[Excerpts from a dataset]
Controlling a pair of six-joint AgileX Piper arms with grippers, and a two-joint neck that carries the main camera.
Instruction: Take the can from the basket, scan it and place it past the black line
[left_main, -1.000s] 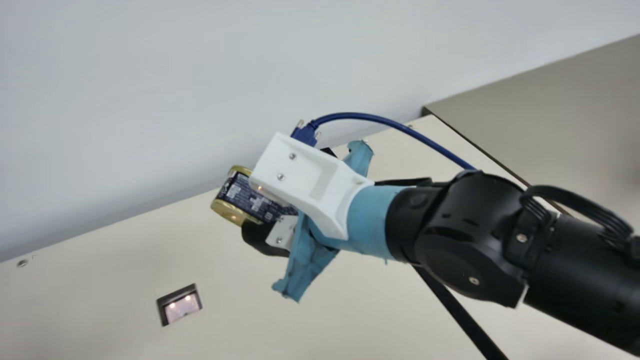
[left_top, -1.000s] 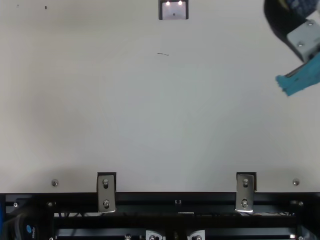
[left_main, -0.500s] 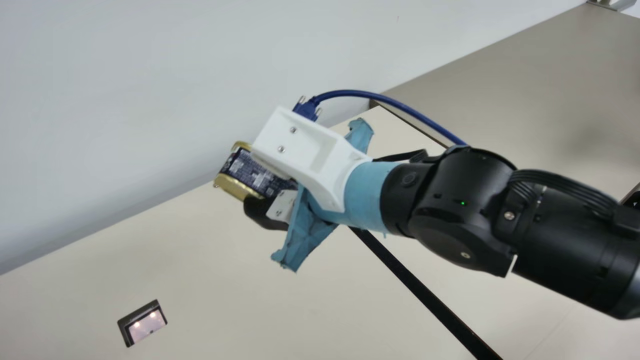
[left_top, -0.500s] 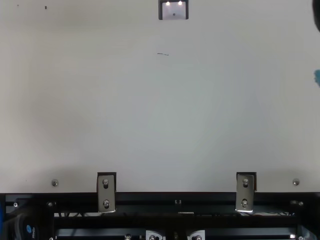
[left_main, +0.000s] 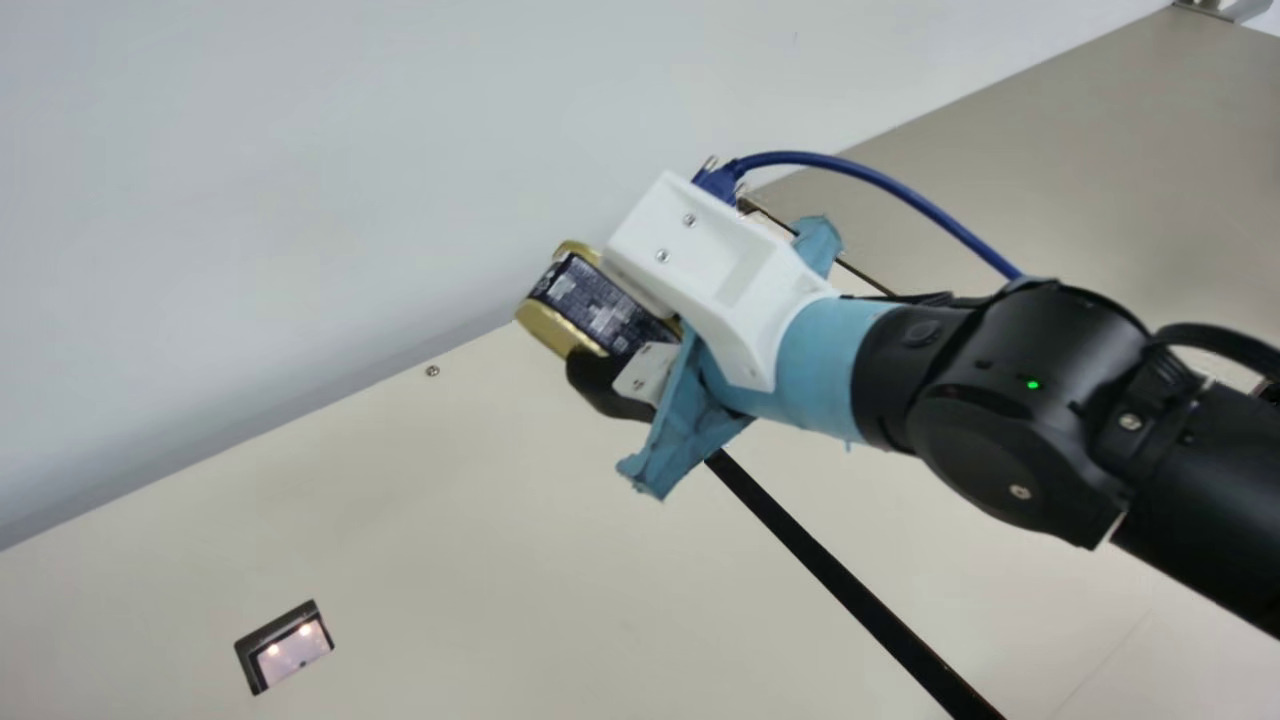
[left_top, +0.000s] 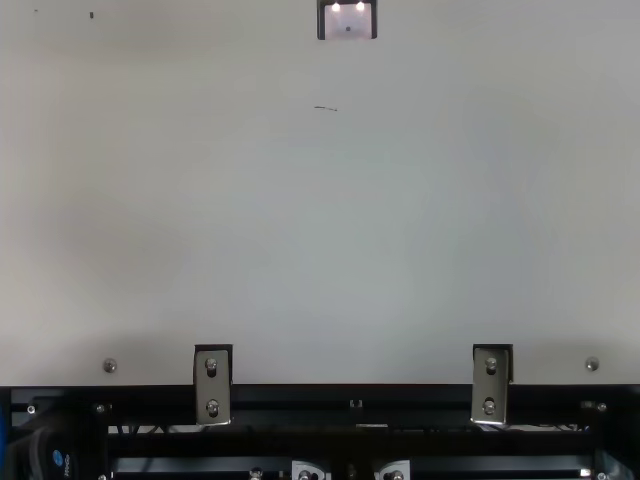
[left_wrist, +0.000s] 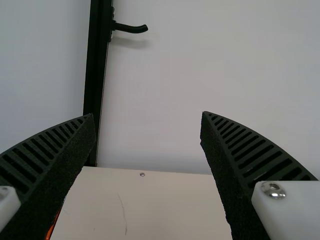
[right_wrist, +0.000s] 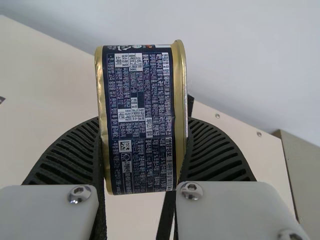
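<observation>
In the main view my right gripper (left_main: 610, 325) is shut on the can (left_main: 588, 300), dark blue with gold rims, held in the air near the table's far edge. The black line (left_main: 850, 580) runs diagonally below the arm, its far part hidden behind the gripper. From the right wrist, the can (right_wrist: 140, 120) is pinched between both ribbed fingers of the right gripper (right_wrist: 142, 130), and the black line (right_wrist: 166, 217) passes behind it. The left wrist view has my left gripper (left_wrist: 148, 115) open with nothing between its fingers. The scanner window (left_main: 290, 648) glows in the table at lower left.
The cream table (left_main: 480, 540) meets a pale wall (left_main: 300, 180) at its far edge, with a grey-brown panel (left_main: 1080, 190) at the right. A black post with a handle (left_wrist: 130, 28) stands by the wall in the left wrist view.
The neck camera turned first, shifting the main view. My right arm has carried the can rightward, nearer the black line's far part, and has left the top view.
</observation>
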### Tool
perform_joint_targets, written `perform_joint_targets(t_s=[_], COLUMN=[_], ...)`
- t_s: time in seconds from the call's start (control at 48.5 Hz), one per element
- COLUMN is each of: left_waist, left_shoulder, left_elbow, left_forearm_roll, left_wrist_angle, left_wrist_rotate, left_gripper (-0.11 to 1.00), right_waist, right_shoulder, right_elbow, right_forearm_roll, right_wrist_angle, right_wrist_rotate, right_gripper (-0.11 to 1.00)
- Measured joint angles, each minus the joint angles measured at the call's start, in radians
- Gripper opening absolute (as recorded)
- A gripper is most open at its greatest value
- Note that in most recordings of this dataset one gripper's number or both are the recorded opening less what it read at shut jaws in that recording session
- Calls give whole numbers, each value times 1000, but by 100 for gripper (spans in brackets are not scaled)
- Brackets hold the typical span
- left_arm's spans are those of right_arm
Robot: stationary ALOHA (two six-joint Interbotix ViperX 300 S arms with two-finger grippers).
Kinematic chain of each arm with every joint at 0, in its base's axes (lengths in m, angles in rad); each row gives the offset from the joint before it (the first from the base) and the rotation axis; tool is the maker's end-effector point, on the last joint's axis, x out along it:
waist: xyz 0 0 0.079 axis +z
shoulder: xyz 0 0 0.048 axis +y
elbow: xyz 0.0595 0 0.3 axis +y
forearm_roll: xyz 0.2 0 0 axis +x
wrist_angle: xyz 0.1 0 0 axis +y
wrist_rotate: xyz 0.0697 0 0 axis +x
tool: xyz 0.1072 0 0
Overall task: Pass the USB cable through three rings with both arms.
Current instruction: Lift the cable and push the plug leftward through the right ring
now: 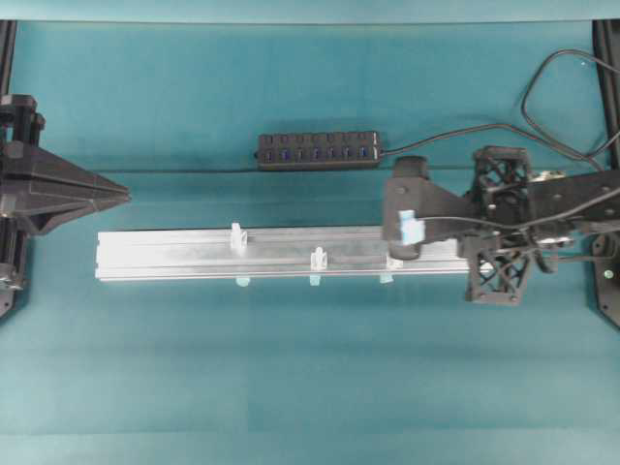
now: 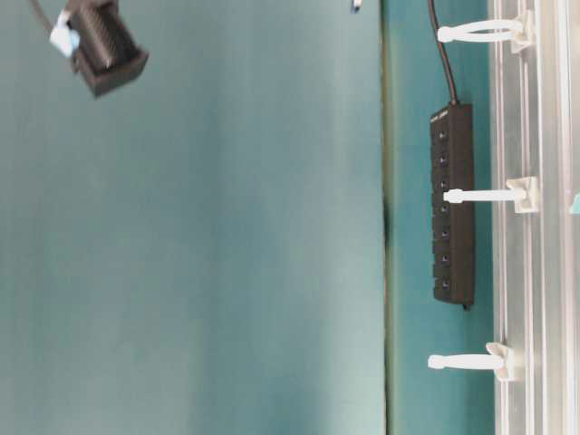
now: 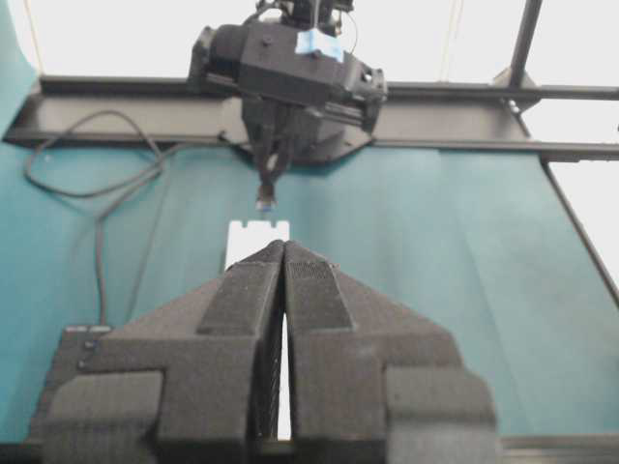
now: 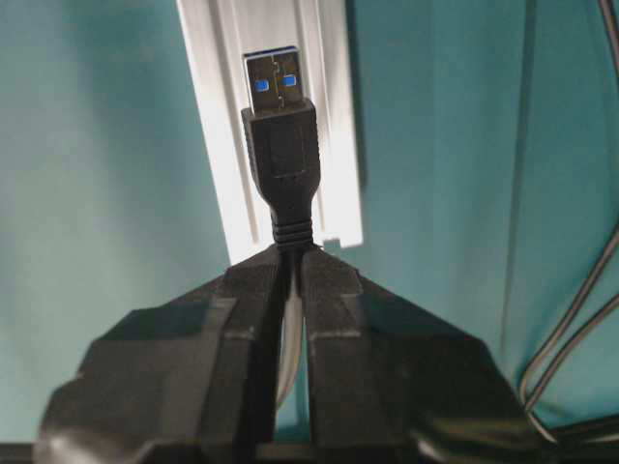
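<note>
The USB cable's plug (image 4: 279,126), black with a metal tip and blue insert, sticks out from my right gripper (image 4: 292,253), which is shut on the ribbed collar behind it. The plug hangs over the right end of the silver rail (image 1: 174,254). In the left wrist view the plug (image 3: 264,198) dangles below the right arm (image 3: 290,68). Three white rings stand along the rail: one (image 1: 237,236), a second (image 1: 318,260), and a third (image 1: 394,262) beside the right arm. My left gripper (image 1: 124,194) rests shut and empty beyond the rail's left end, its tips (image 3: 283,247) pressed together.
A black multi-port hub (image 1: 318,150) lies behind the rail, its cord (image 1: 455,131) looping to the back right. The rings (image 2: 485,195) and hub (image 2: 453,204) also show in the table-level view. Black frame posts stand at both table sides.
</note>
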State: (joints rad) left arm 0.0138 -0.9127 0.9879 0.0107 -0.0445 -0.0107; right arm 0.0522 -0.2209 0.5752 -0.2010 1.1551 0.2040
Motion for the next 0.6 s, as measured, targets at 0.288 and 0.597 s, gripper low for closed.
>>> perform_joint_targets(t_s=[0.288,0.597], left_waist=[0,0], left_shoulder=[-2,0], left_elbow=[0,-8], left_forearm_roll=[0,0], left_wrist_angle=[0,0], left_wrist_rotate=[-12,-48], left_gripper=[2,2], right_waist=[0,-21], right_shoulder=[-18,-6], right_elbow=[109,183], right_forearm_roll=[0,2], right_wrist_angle=[-166,-311], right_wrist_rotate=[-2,-2], right_gripper=[-8,-8])
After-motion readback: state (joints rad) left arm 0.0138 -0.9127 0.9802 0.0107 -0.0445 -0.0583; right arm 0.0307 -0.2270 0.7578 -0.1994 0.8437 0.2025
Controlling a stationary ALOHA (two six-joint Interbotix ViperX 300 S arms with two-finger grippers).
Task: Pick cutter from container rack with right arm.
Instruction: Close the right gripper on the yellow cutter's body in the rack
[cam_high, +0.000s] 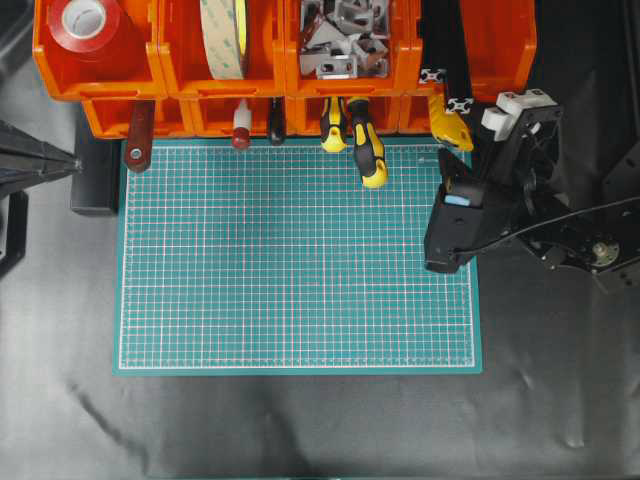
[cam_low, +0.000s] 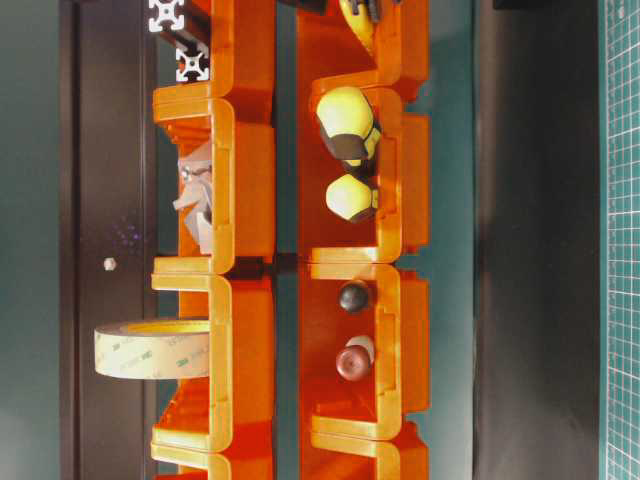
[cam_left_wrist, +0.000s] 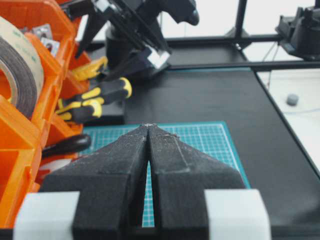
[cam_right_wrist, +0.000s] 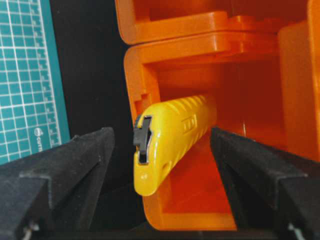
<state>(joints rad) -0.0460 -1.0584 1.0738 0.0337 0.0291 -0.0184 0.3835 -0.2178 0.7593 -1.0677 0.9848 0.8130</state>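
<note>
Along the far edge of the green cutting mat (cam_high: 300, 260) runs the container rack (cam_high: 260, 95), and at its right end we find the cutter (cam_right_wrist: 167, 142) jutting from a lower bin. Our right gripper (cam_right_wrist: 160, 165) straddles it, fingers spread wide and touching nothing. The left gripper (cam_left_wrist: 148, 150) (parked at the mat's left edge) is pinched closed, empty. Closing off-centre could shove the cutter deeper or snag a finger on the bin wall; room beside each finger looks tight.
</note>
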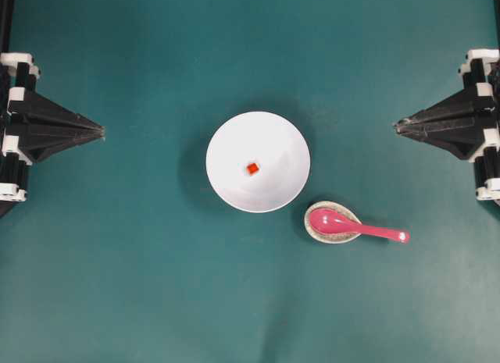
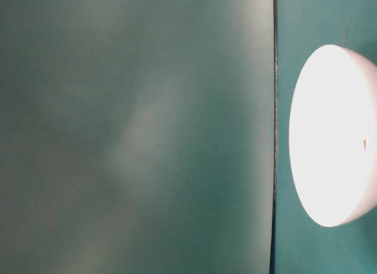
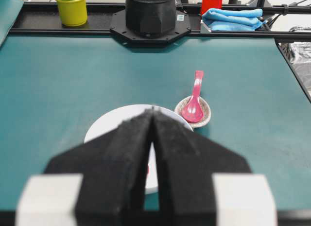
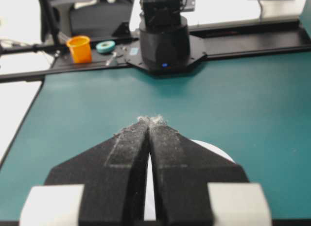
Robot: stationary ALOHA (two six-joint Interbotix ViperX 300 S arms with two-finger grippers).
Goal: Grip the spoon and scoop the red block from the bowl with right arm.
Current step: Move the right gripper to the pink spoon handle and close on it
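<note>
The white bowl [image 1: 258, 161] stands mid-table with the tiny red block [image 1: 252, 169] inside it. Just right and in front of it lies the pink spoon [image 1: 355, 225], its scoop in a speckled grey spoon rest [image 1: 332, 222], handle pointing right. My right gripper [image 1: 398, 127] hangs shut at the right edge, tips pointing at the bowl, well away from the spoon. At the left edge my left gripper [image 1: 100, 132] is shut too, holding nothing. In the left wrist view the spoon [image 3: 194, 100] and bowl [image 3: 112, 121] show past the shut gripper [image 3: 153, 109]. In the right wrist view the gripper [image 4: 150, 120] hides most of the bowl [image 4: 214, 150].
Green mat covers the table. Behind the far table edge stand a yellow cup [image 3: 72, 8], a red cup [image 3: 212, 1] and a blue cloth [image 3: 232, 19]; an orange cup [image 4: 80, 48] and a tape roll [image 4: 105, 46] sit on the opposite side. The table-level view shows the bowl [image 2: 336, 135] sideways.
</note>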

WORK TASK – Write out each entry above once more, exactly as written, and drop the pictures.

SOLUTION TO THIS TASK –
Controlling a pair of six-joint AgileX Piper arms with grippers, and a two-joint neck that carries the main camera.
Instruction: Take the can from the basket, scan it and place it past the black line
[left_main, -1.000s] 
[left_top, -1.000s] 
[left_main, -0.500s] 
[left_top, -0.500s] 
[left_main, +0.000s] 
[left_top, +0.000s] 
[left_wrist, +0.000s] 
[right_wrist, +0.000s] 
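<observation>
In the main view my right gripper (left_main: 610, 325) is shut on the can (left_main: 588, 300), dark blue with gold rims, held in the air near the table's far edge. The black line (left_main: 850, 580) runs diagonally below the arm, its far part hidden behind the gripper. From the right wrist, the can (right_wrist: 140, 120) is pinched between both ribbed fingers of the right gripper (right_wrist: 142, 130), and the black line (right_wrist: 166, 217) passes behind it. The left wrist view has my left gripper (left_wrist: 148, 115) open with nothing between its fingers. The scanner window (left_main: 290, 648) glows in the table at lower left.
The cream table (left_main: 480, 540) meets a pale wall (left_main: 300, 180) at its far edge, with a grey-brown panel (left_main: 1080, 190) at the right. A black post with a handle (left_wrist: 130, 28) stands by the wall in the left wrist view.
The neck camera turned first, shifting the main view. My right arm has carried the can rightward, nearer the black line's far part, and has left the top view.
</observation>
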### Tool
perform_joint_targets, written `perform_joint_targets(t_s=[_], COLUMN=[_], ...)`
- t_s: time in seconds from the call's start (control at 48.5 Hz), one per element
- COLUMN is each of: left_waist, left_shoulder, left_elbow, left_forearm_roll, left_wrist_angle, left_wrist_rotate, left_gripper (-0.11 to 1.00), right_waist, right_shoulder, right_elbow, right_forearm_roll, right_wrist_angle, right_wrist_rotate, right_gripper (-0.11 to 1.00)
- Measured joint angles, each minus the joint angles measured at the call's start, in radians
- Gripper opening absolute (as recorded)
- A gripper is most open at its greatest value
- Note that in most recordings of this dataset one gripper's number or both are the recorded opening less what it read at shut jaws in that recording session
- Calls give whole numbers, each value times 1000, but by 100 for gripper (spans in brackets are not scaled)
- Brackets hold the typical span
- left_arm's spans are those of right_arm
Robot: stationary ALOHA (two six-joint Interbotix ViperX 300 S arms with two-finger grippers).
Kinematic chain of each arm with every joint at 0, in its base's axes (lengths in m, angles in rad); each row gives the offset from the joint before it (the first from the base) and the rotation axis; tool is the maker's end-effector point, on the last joint's axis, x out along it:
waist: xyz 0 0 0.079 axis +z
shoulder: xyz 0 0 0.048 axis +y
elbow: xyz 0.0595 0 0.3 axis +y
forearm_roll: xyz 0.2 0 0 axis +x
wrist_angle: xyz 0.1 0 0 axis +y
wrist_rotate: xyz 0.0697 0 0 axis +x
tool: xyz 0.1072 0 0
Overall task: Pass the USB cable through three rings with both arms.
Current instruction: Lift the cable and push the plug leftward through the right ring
now: 
now: 
now: 
now: 
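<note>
The USB cable's plug (image 4: 279,126), black with a metal tip and blue insert, sticks out from my right gripper (image 4: 292,253), which is shut on the ribbed collar behind it. The plug hangs over the right end of the silver rail (image 1: 174,254). In the left wrist view the plug (image 3: 264,198) dangles below the right arm (image 3: 290,68). Three white rings stand along the rail: one (image 1: 237,236), a second (image 1: 318,260), and a third (image 1: 394,262) beside the right arm. My left gripper (image 1: 124,194) rests shut and empty beyond the rail's left end, its tips (image 3: 283,247) pressed together.
A black multi-port hub (image 1: 318,150) lies behind the rail, its cord (image 1: 455,131) looping to the back right. The rings (image 2: 485,195) and hub (image 2: 453,204) also show in the table-level view. Black frame posts stand at both table sides.
</note>
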State: (joints rad) left arm 0.0138 -0.9127 0.9879 0.0107 -0.0445 -0.0107; right arm 0.0522 -0.2209 0.5752 -0.2010 1.1551 0.2040
Motion for the next 0.6 s, as measured, targets at 0.288 and 0.597 s, gripper low for closed.
>>> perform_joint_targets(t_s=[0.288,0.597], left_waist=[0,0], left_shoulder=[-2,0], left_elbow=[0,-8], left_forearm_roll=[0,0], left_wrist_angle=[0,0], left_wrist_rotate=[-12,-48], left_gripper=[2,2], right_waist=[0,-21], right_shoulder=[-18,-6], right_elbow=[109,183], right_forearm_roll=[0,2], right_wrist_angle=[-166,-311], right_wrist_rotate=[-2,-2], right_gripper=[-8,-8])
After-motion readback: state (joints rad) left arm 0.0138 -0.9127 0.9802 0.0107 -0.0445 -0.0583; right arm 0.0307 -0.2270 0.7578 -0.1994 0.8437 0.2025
Controlling a stationary ALOHA (two six-joint Interbotix ViperX 300 S arms with two-finger grippers).
Task: Pick cutter from container rack with right arm.
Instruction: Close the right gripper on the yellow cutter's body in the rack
[cam_high, +0.000s] 
[cam_low, +0.000s] 
[cam_left_wrist, +0.000s] 
[cam_right_wrist, +0.000s] 
<state>(joints rad) -0.0460 -1.0584 1.0738 0.0337 0.0291 -0.0184 0.3835 -0.2178 0.7593 -1.0677 0.9848 0.8130</state>
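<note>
Along the far edge of the green cutting mat (cam_high: 300, 260) runs the container rack (cam_high: 260, 95), and at its right end we find the cutter (cam_right_wrist: 167, 142) jutting from a lower bin. Our right gripper (cam_right_wrist: 160, 165) straddles it, fingers spread wide and touching nothing. The left gripper (cam_left_wrist: 148, 150) (parked at the mat's left edge) is pinched closed, empty. Closing off-centre could shove the cutter deeper or snag a finger on the bin wall; room beside each finger looks tight.
</note>
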Robot: stationary ALOHA (two six-joint Interbotix ViperX 300 S arms with two-finger grippers).
Goal: Grip the spoon and scoop the red block from the bowl with right arm.
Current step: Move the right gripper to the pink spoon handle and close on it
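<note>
The white bowl [image 1: 258, 161] stands mid-table with the tiny red block [image 1: 252, 169] inside it. Just right and in front of it lies the pink spoon [image 1: 355, 225], its scoop in a speckled grey spoon rest [image 1: 332, 222], handle pointing right. My right gripper [image 1: 398, 127] hangs shut at the right edge, tips pointing at the bowl, well away from the spoon. At the left edge my left gripper [image 1: 100, 132] is shut too, holding nothing. In the left wrist view the spoon [image 3: 194, 100] and bowl [image 3: 112, 121] show past the shut gripper [image 3: 153, 109]. In the right wrist view the gripper [image 4: 150, 120] hides most of the bowl [image 4: 214, 150].
Green mat covers the table. Behind the far table edge stand a yellow cup [image 3: 72, 8], a red cup [image 3: 212, 1] and a blue cloth [image 3: 232, 19]; an orange cup [image 4: 80, 48] and a tape roll [image 4: 105, 46] sit on the opposite side. The table-level view shows the bowl [image 2: 336, 135] sideways.
</note>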

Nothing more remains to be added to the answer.